Tendendo l’orecchi, un breve respiro.
Il rifugio nella memoria, nella primordiale purezza dell’infanzia, in un mondo di innocenza in rovina, dove sopravvivono macerie di uomini, di luoghi, di natura.
Siamo nati in giorni di festa
al canto del gallo con la luna nuova. //
La piazza gremita.
Chiedeva. Parlava.
Ora ci sono porte sprangate.
Splende briosa la serratura novizia
sulla porta storta che si sdenta di risate
pensa e ripensa a quanta gente la sera
col fresco animava il cortile facendosi beffe
di una miseria tracotante.
Tronco spogliato
corpo sfogliato
tronco-corpo sfiorito.//
La mia terra è stanca
di giovinezza e fiorire.
È difficile ridurre l’ispirazione poetica di Daniela un una categoria prevalente. La sua tensione creativa è tracimante e lo si coglie nell’incalzare del verso, nella moltiplicazione dei rimandi di ogni lirica. Ma forse una costante è possibile individuarla, rivelata involontariamente dalla stessa autrice, sfuggita dalla sua penna sempre contenuta e controllata.
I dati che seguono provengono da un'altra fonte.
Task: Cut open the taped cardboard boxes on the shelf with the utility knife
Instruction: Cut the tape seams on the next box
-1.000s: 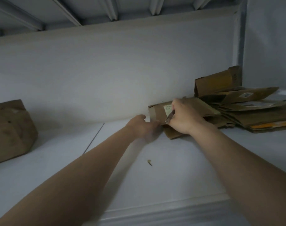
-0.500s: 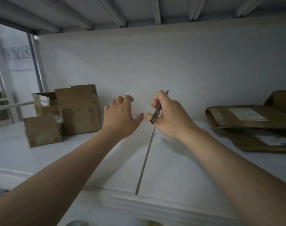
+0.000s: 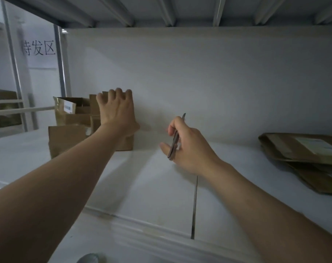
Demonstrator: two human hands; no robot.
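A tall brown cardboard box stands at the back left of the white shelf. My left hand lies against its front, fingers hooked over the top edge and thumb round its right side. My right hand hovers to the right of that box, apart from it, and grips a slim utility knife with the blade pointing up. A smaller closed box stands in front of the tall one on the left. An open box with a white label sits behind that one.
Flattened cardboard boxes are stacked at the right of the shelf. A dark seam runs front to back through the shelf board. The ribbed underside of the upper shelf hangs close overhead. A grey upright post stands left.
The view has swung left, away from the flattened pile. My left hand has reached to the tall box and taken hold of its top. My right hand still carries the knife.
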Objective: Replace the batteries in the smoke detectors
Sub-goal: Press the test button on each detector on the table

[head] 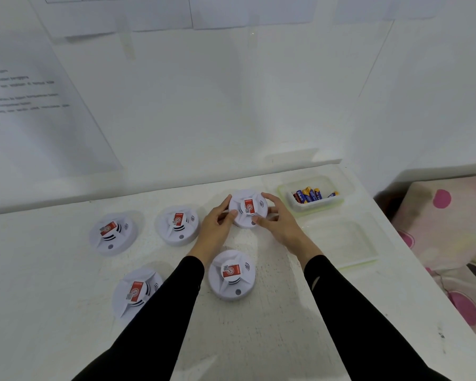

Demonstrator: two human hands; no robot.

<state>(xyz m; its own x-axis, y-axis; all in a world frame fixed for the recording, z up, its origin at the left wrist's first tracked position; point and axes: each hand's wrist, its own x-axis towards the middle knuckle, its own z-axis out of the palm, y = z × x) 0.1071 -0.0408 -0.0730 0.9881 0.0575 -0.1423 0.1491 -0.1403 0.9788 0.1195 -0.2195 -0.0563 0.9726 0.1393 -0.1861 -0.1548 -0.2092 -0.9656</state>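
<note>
On the matte white counter (pixel 66 312) I see four round white plastic smoke detectors with red stickers: one far left (pixel 111 234), one toward the near edge (pixel 137 294), one beside the first (pixel 178 225), one between my sleeves (pixel 231 274). My left hand (pixel 215 227) and right hand (pixel 279 221) cup a fifth detector (pixel 248 209) near the back edge, each grip narrow on its rim. Toward the back right corner, a clear plastic tub (pixel 312 206) holds cylindrical batteries (pixel 309 194); its flat lid (pixel 344 243) lies just nearer.
</note>
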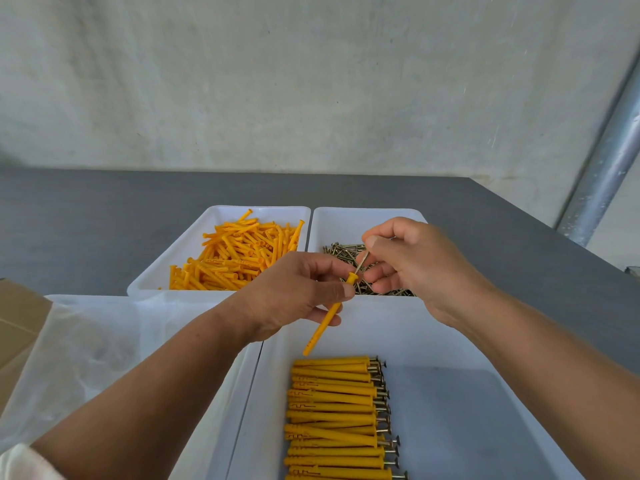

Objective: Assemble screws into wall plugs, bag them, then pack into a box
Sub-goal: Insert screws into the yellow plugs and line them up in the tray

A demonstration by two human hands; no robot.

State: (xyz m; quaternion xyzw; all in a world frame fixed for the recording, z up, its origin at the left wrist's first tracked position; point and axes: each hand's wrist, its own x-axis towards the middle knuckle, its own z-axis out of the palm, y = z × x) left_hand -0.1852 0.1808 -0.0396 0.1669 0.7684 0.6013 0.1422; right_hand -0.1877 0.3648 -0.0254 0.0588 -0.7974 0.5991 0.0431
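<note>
Plug (325, 320), yellow, pinched near its collar by L hand (294, 292), tip slanting down over near tray (388, 334). Screw (362, 260) pinched in R hand (408, 261) fingertips, point aimed at plug's open end, v. close; can't tell if touching. Behind, side by side: tray w/ loose plugs (235, 258) on left, tray w/ loose screws (343, 252) on right. Row of finished plug-and-screw sets (332, 410) lying in near tray. Clear bags (86, 358) and cardboard box (17, 323) far left, on grey table (86, 220).

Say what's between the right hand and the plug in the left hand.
Head view: one screw, pinched by the right hand, spans the gap, angled toward the collar of the yellow wall plug the left hand grips.
</note>
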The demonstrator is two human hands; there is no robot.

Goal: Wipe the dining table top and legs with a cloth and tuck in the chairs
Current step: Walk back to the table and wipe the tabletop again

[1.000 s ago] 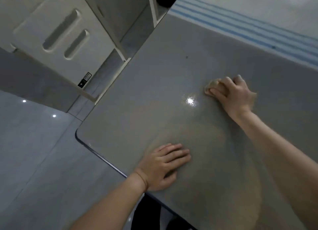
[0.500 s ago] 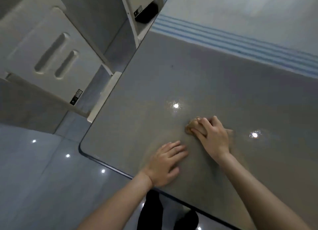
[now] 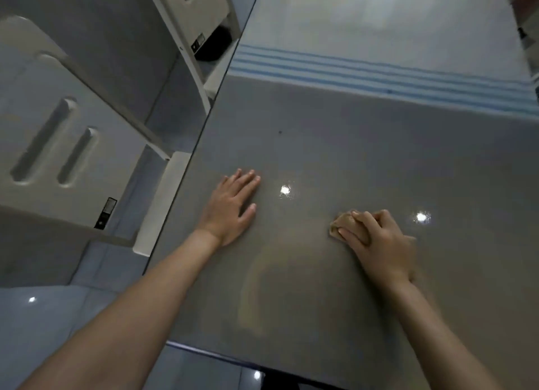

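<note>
The glossy grey dining table top point(image 3: 335, 144) fills the middle and right of the head view. My right hand point(image 3: 376, 241) grips a crumpled tan cloth point(image 3: 342, 223) and presses it on the table surface; most of the cloth is hidden under my fingers. My left hand point(image 3: 233, 209) lies flat on the table with straight fingers, to the left of the cloth and apart from it. Two white chairs stand along the table's left edge, a near chair point(image 3: 58, 144) and a far chair point(image 3: 201, 19).
A white runner with blue stripes point(image 3: 379, 74) covers the far part of the table. The table's near edge point(image 3: 221, 356) runs along the bottom, with shiny grey floor tiles point(image 3: 43, 316) at the lower left. A dark shape point(image 3: 280, 381) shows below the near edge.
My left hand has moved farther onto the table and away from the near edge. My right hand with the cloth has come from the far right toward me and now lies right of the left hand.
</note>
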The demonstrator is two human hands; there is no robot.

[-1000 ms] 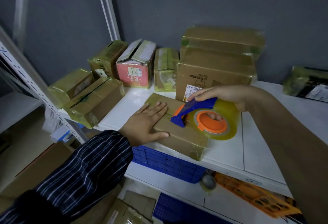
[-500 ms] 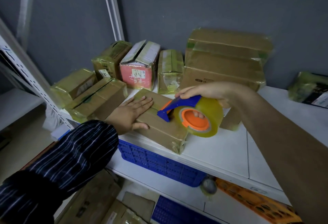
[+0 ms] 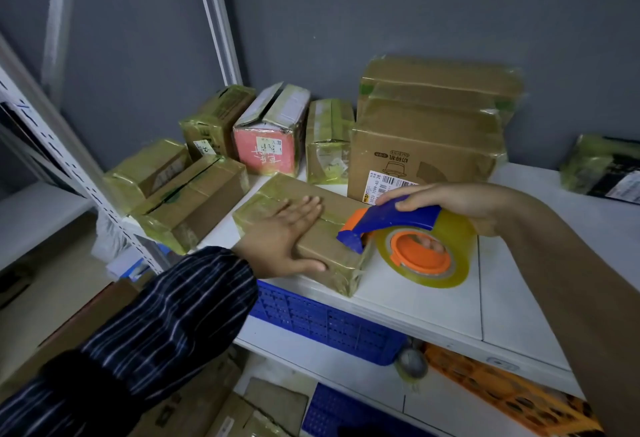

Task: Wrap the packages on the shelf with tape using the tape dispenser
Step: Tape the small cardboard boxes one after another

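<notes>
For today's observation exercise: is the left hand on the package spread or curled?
Spread: the left hand lies flat on the package, fingers straight.

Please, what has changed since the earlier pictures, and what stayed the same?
The right hand has drawn the blue and orange tape dispenser along the flat brown cardboard package to its right end; its clear yellowish roll now hangs past that end. The left hand stays flat on the package, and the right keeps gripping the dispenser.

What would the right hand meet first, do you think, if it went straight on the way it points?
Most likely the left hand, lying flat on the package; the right hand holds the tape dispenser at that package's near end. Depth is hard to judge.
</notes>
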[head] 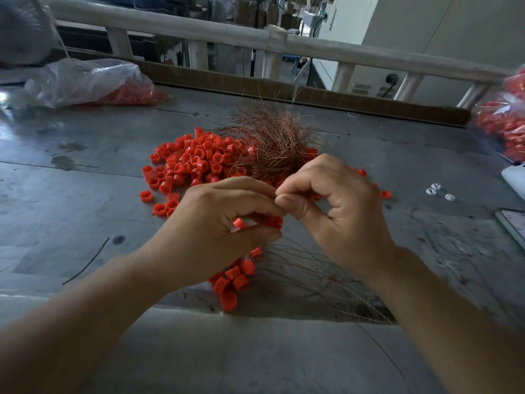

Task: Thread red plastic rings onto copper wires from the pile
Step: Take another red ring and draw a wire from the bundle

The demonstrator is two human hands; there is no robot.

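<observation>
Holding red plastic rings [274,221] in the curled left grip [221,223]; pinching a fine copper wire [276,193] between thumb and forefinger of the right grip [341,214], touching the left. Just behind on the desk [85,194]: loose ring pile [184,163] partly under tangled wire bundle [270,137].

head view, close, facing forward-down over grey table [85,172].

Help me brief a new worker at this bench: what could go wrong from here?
The wire pinched by the right hand is very thin, so it may bend or miss the ring held in the left hand. The strung rings under that hand could slide off their loose wire ends. The copper tangle lies on the ring pile, so pulling a strand may scatter rings.
</observation>
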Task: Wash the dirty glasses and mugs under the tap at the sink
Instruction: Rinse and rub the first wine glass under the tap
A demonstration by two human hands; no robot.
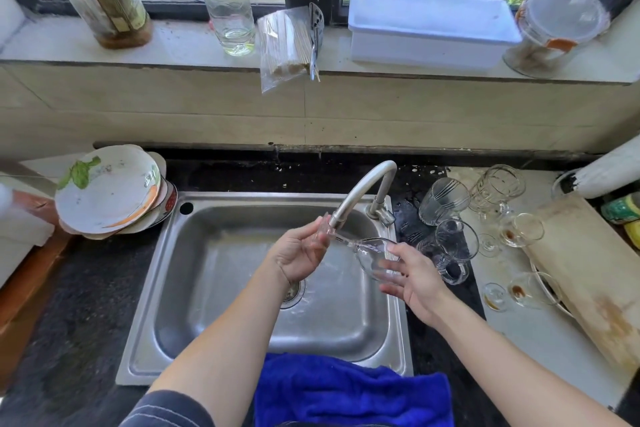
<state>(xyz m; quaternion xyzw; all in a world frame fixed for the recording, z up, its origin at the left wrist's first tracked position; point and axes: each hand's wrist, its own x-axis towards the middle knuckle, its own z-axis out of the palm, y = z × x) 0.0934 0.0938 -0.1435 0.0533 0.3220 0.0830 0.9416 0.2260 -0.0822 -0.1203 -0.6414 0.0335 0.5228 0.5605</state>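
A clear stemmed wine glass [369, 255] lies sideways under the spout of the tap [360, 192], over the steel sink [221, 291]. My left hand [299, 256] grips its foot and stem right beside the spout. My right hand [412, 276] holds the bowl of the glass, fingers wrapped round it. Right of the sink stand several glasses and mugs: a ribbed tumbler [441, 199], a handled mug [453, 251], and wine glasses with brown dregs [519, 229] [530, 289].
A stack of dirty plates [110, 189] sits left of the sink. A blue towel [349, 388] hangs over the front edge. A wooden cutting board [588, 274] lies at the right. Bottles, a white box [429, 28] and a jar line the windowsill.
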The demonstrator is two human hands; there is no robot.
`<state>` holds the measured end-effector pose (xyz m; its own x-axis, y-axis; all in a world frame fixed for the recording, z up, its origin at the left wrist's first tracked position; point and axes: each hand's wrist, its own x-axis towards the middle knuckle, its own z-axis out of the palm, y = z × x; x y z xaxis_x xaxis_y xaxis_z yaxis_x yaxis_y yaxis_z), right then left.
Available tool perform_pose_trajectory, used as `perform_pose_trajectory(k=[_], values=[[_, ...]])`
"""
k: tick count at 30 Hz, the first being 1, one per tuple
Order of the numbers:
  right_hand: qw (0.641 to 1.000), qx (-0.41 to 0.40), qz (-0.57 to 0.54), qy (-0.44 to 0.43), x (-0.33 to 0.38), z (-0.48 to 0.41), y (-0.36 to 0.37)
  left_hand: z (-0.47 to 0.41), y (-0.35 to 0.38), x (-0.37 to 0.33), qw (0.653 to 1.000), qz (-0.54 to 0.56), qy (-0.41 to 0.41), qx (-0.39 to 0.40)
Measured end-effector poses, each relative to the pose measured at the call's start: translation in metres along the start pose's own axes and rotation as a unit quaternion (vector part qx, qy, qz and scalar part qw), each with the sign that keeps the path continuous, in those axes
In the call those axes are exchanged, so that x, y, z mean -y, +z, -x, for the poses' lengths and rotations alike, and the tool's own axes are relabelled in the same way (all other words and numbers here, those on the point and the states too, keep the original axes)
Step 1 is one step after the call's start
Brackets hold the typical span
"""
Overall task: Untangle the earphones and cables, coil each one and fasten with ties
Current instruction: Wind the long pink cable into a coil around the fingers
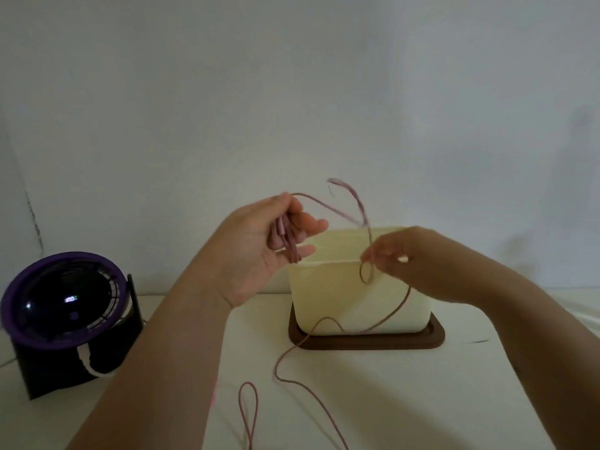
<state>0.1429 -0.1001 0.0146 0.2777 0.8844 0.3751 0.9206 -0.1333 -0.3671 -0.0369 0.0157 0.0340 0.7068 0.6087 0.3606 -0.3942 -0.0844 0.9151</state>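
Left hand (pixel 256 251) curls round gathered loops of the pink cable (pixel 292 381); right hand (pixel 399 254) pinches the strand just above a small loop. The risk: a hard pull could cinch that loop into a knot, or the slack (trailing over the tabletop (pixel 422 401)) could drag on the cream container (pixel 328 297) behind it. Room lies nearer the person; the fan (pixel 65 300) sits well left.

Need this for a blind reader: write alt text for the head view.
The left hand grips bunched loops of a pink cable while the right hand pinches a strand trailing onto the table. Nearby: cream container, purple fan.
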Motion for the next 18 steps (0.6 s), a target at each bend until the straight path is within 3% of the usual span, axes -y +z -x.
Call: perform_pose_trajectory(k=[3, 7, 10, 13, 14, 18], values=[[0.993, -0.067, -0.091, -0.029, 0.006, 0.005, -0.013, 0.003, 0.007, 0.001, 0.997, -0.071, -0.002, 0.019], [0.95, -0.096, -0.295, 0.03, -0.006, 0.004, -0.021, 0.006, 0.01, -0.002, 0.992, -0.127, 0.008, 0.01], [0.939, -0.198, -0.269, 0.086, -0.015, 0.002, -0.023, 0.008, 0.012, -0.006, 0.993, -0.121, 0.015, 0.001], [0.928, -0.271, -0.254, 0.037, 0.002, 0.006, -0.026, 0.01, 0.015, -0.007, 0.991, -0.135, 0.013, 0.01], [0.924, -0.244, -0.295, 0.0, 0.011, 0.007, -0.025, 0.011, 0.016, -0.007, 0.989, -0.147, 0.01, 0.019], [0.916, 0.002, -0.393, -0.078, 0.04, 0.013, -0.008, 0.014, 0.022, -0.004, 0.976, -0.207, 0.002, 0.064]])
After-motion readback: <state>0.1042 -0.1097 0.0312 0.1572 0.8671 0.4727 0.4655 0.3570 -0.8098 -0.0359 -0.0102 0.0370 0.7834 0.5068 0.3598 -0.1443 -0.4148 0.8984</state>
È il silenzio. Il silenzio governa l’armonia del verso e genera lo spazio dell’espressione lirica. Silenzio è sempre stare//
fresco rimanere riposo culla//
virgola di luna mani giunte ripartenza.
Silenzio è stelle una a una.
La poesia di D. Liviello è un evento lirico che si compie nell’emozione del lettore, dove spesso il senso è negato dalla magia del non senso. Dove la parola è mélos puro, dove il suono e la costruzione sillabica sovvertono la gabbia morfologica e sintattica. Dove l’illuminazione folgorante del verso, della parola contenuta e meditata, la fascinazione delle assonanze e delle dissonanze tessono la trama di un’emozione costante.
Si possono ricercare affinità, matrici, corrispondenze con l’universo poetico contemporaneo: il gioco è affascinante e perverso. La frequentazione sistematica dei modelli a volte può generare maniera, spegnere lo streben, l’immaginazione creatrice.
Ma qui si è generato un impasto nel quale le suggestioni, le influenze, le contaminazioni hanno prodotto il fatto originale e unico, la peculiarità poetica ed espressiva, l’esclusività linguistica. Uno stile e un linguaggio proprio, già compiutamente riconoscibile.